Plaintiff has provided copies of filed tax returns for those years which they are available and Information Return Program ("IRP") statements for those years which the tax was calculated based on data reported by third parties. (ECF Nos. 12-4, 12-5.) Plaintiff has submitted the INTSTD printouts for each year showing the total due for each year. (ECF No. 12-6.) According to these printouts, the total due for each tax year is as follows:

Tax Year Amount Owed 1994 $25,979.55 1995 $31,683.04 1996 $19,880.58 1997 $6,436.32 1998 $22,838.19 1999 $21,199.86 2000 $29,075.92 2001 $19,226.27 2002 $18,432.70 2003 $20,441.51 2007 $20,753.38 2008 $16,932.46 2009 $27,812.32 Total Due $280,692.10

The Court finds that Plaintiff has met its burden of demonstrating that Defendant Sanders has accrued tax assessments, penalties, interest and fees in the amount of $280,692.10 and recommends that Plaintiff be awarded $280,692.10.

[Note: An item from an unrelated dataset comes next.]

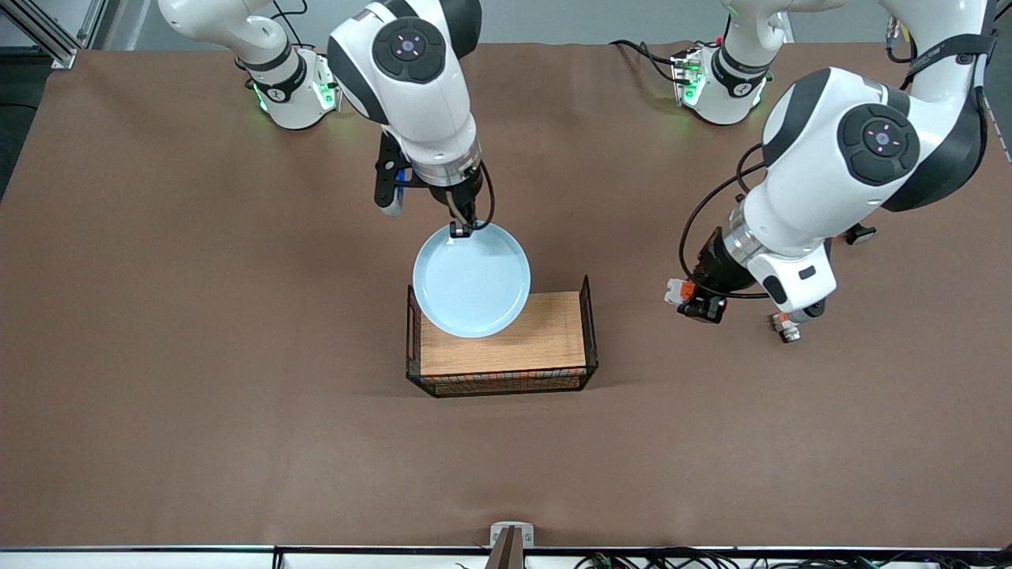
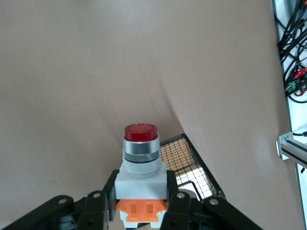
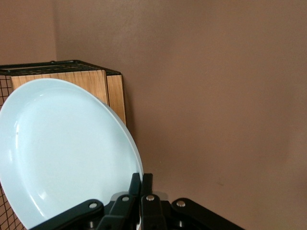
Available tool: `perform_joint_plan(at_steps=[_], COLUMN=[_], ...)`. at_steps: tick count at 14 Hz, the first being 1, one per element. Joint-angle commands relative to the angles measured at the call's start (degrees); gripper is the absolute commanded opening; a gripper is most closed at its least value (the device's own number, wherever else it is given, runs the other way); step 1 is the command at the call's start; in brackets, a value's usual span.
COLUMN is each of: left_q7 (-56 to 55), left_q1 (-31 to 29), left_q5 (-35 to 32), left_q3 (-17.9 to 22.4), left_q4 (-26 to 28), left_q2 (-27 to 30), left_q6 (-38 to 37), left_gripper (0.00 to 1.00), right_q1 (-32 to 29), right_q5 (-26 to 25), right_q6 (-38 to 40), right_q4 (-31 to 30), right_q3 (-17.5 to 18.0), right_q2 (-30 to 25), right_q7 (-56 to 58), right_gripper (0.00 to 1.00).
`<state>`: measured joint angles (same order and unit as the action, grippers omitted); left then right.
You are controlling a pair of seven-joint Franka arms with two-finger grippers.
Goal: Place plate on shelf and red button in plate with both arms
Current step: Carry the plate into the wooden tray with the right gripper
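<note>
The pale blue plate (image 1: 472, 278) hangs tilted over the wire basket's (image 1: 589, 316) corner toward the right arm's end. My right gripper (image 1: 461, 229) is shut on its rim. In the right wrist view the plate (image 3: 62, 148) fills the space beside the right gripper (image 3: 142, 184), whose jaws pinch its edge. My left gripper (image 1: 696, 302) is over the bare table, toward the left arm's end from the basket, and is shut on the red button (image 1: 685, 292). The left wrist view shows the red button (image 2: 140, 158) sticking out of the left gripper (image 2: 141, 201), red cap outward, white body clamped.
The basket has black wire walls and a wooden floor (image 1: 545, 336); it also shows as the basket (image 2: 192, 167) and the basket (image 3: 62, 72). A similar white-and-orange part with a silver tip (image 1: 785, 325) lies on the table under the left arm. A small black item (image 1: 860, 234) lies near it.
</note>
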<state>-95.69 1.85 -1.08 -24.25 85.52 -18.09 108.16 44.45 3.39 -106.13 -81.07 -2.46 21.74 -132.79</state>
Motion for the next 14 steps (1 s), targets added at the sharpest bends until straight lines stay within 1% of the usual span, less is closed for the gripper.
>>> perform_joint_plan(at_steps=[1, 3, 6, 8, 10, 14], left_q7=[-4.05, -7.3, -9.33, -11.87, -13.72, -13.99], left_q1=[0.08, 0.78, 2.36, 3.42, 4.55, 4.65], left_q5=[0.46, 0.46, 0.55, 0.47, 0.38, 0.46], left_q3=[-1.67, -2.11, -2.2, -2.2, -2.2, -2.2], left_q4=[-0.27, -0.36, -0.53, -0.53, -0.53, -0.53], left_q2=[0.08, 0.08, -0.1, -0.19, -0.54, -1.42], left_q6=[-0.84, -0.84, -0.76, -0.76, -0.76, -0.32], left_gripper=[0.13, 0.13, 0.19, 0.19, 0.19, 0.19], right_q1=[1.52, 2.22, 2.84, 2.93, 2.93, 2.93], right_q5=[-2.5, -3.64, -4.53, -4.96, -5.67, -5.76], right_q6=[-1.0, -2.49, -4.34, -4.35, -5.04, -6.45], right_q4=[3.63, 3.98, 5.12, 6.79, 7.06, 7.33], right_q3=[-0.7, -0.7, -0.79, -0.87, -0.87, -1.14], right_q2=[4.0, 6.11, 8.66, 10.51, 11.74, 13.33], right_q7=[-4.31, -6.25, -8.62, -8.72, -8.8, -8.89], right_gripper=[0.0, 0.0, 0.0, 0.0, 0.0, 0.0])
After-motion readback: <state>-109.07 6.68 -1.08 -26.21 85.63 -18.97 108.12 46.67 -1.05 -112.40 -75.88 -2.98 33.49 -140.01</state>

Plaintiff also seeks post judgment interest on the award. "Under the provisions of 28 U.S.C. § 1961, post judgment interest on a district court judgment is mandatory." Air Separation, Inc. v. Underwriters at Lloyd's of London, 45 F.3d 288, 290 (9th Cir. 1995). Pursuant to section 1961(c) interest on the award is governed by section 6621 of the Internal Revenue Code. Accordingly, the Court recommends that post judgement interest be awarded until the judgment is paid in full.

III.

CONCLUSION AND ORDER

Based on the foregoing, it is HEREBY RECOMMENDED that:

1. Plaintiff's motion for default judgment against Defendant Byron K. Sanders be GRANTED; and 2. Judgment be entered against Byron K. Sanders and in favor of the United States in the amount of $280,692.10, plus interest according to 28 U.S.C. § 1961(c) and 26 U.S.C. §§ 6601, 6621, and 6622, from August 15, 2016, until paid in full.

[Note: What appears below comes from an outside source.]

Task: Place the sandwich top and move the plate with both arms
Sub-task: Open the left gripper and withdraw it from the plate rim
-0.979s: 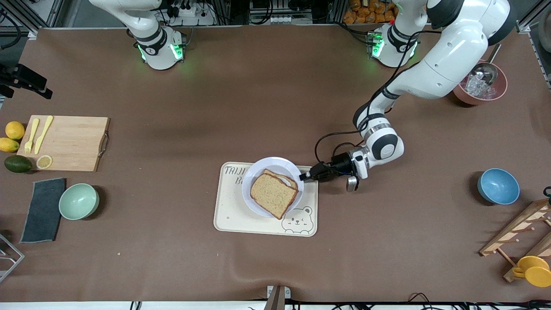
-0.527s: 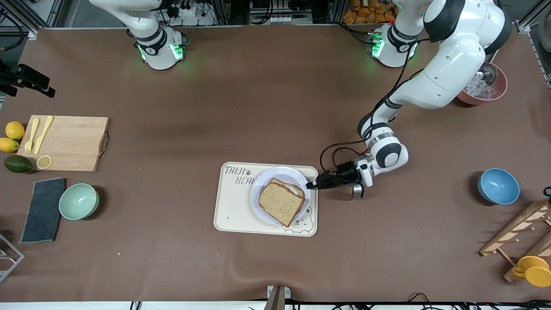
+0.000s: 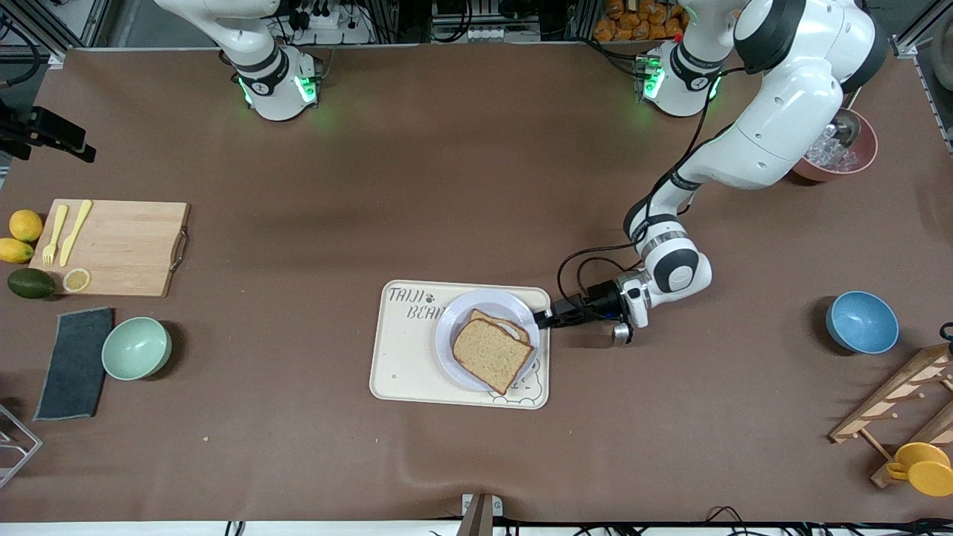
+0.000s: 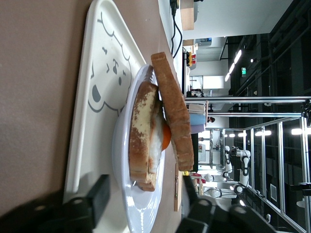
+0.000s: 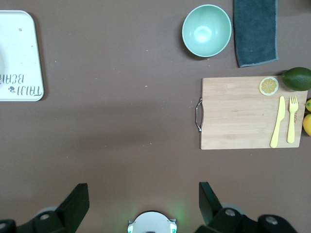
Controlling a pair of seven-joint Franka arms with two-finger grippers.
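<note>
The sandwich top [image 3: 491,355] lies on the egg-topped slice [image 4: 143,131] on the plate [image 3: 454,327], which rests on the bear-printed tray [image 3: 402,365], at the tray's end toward the left arm. In the left wrist view the top slice [image 4: 172,121] leans on the egg. My left gripper [image 3: 537,320] is low at the plate's rim; its jaws [image 4: 146,184] stand open on either side of the rim [image 4: 141,208], one under it and one above with a gap. My right gripper [image 5: 141,204] is open and empty, waiting high over the table by its base, out of the front view.
A cutting board [image 3: 112,246] with fork, knife and fruit, a mint bowl [image 3: 136,348] and a grey cloth [image 3: 74,362] sit at the right arm's end. A blue bowl [image 3: 861,321], a pink ice bowl [image 3: 834,152] and a wooden rack [image 3: 901,402] sit at the left arm's end.
The plate with the sandwich has come down and toward the left arm's end of the tray with my left gripper. In the last half second the gripper has drawn back slightly.
</note>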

These findings and recommendations are submitted to the district judge assigned to this action, pursuant to 28 U.S.C. § 636(b)(1)(B) and this Court's Local Rule 304. Within fourteen (14) days of service of this recommendation, any party may file written objections to these findings and recommendations with the Court and serve a copy on all parties. Such a document should be captioned "Objections to Magistrate Judge's Findings and Recommendations." The district judge will review the magistrate judge's findings and recommendations pursuant to 28 U.S.C. § 636(b)(1)(C). The parties are advised that failure to file objections within the specified time may result in the waiver of rights on appeal. Wilkerson v. Wheeler, 772 F.3d 834, 839 (9th Cir. 2014) (citing Baxter v. Sullivan, 923 F.2d 1391, 1394 (9th Cir. 1991)).

IT IS SO ORDERED.

FootNotes


1. Under federal law the summons may be served by "following state law for serving a summons in an action brought in courts of general jurisdiction in the state where the district court is located or where service is made; or (2) doing any of the following: (A) delivering a copy of the summons and of the complaint to the individual personally; (B) leaving a copy of each at the individual's dwelling or usual place of abode with someone of suitable age and discretion who resides there; or (C) delivering a copy of each to an agent authorized by appointment or by law to receive service of process." Fed. R. Civ. P. 4(e). In this instance, Plaintiff served the complaint by leaving copies of the summons and complaint with a female occupant of Defendant's last known residence who was 19 years of age and thereafter mailing the copies of the documents to the person to be served at the address. (ECF No. 7.) Plaintiff has demonstrated that service was proper under federal and California law. See Cal. Code Civ. Proc. § 415.20(b).
2. Rule 55(b)(1) governs entry of default judgment by the clerk in cases where the plaintiff's claim is for a sum certain or a sum that can be made certain by computation, which does not apply in this case.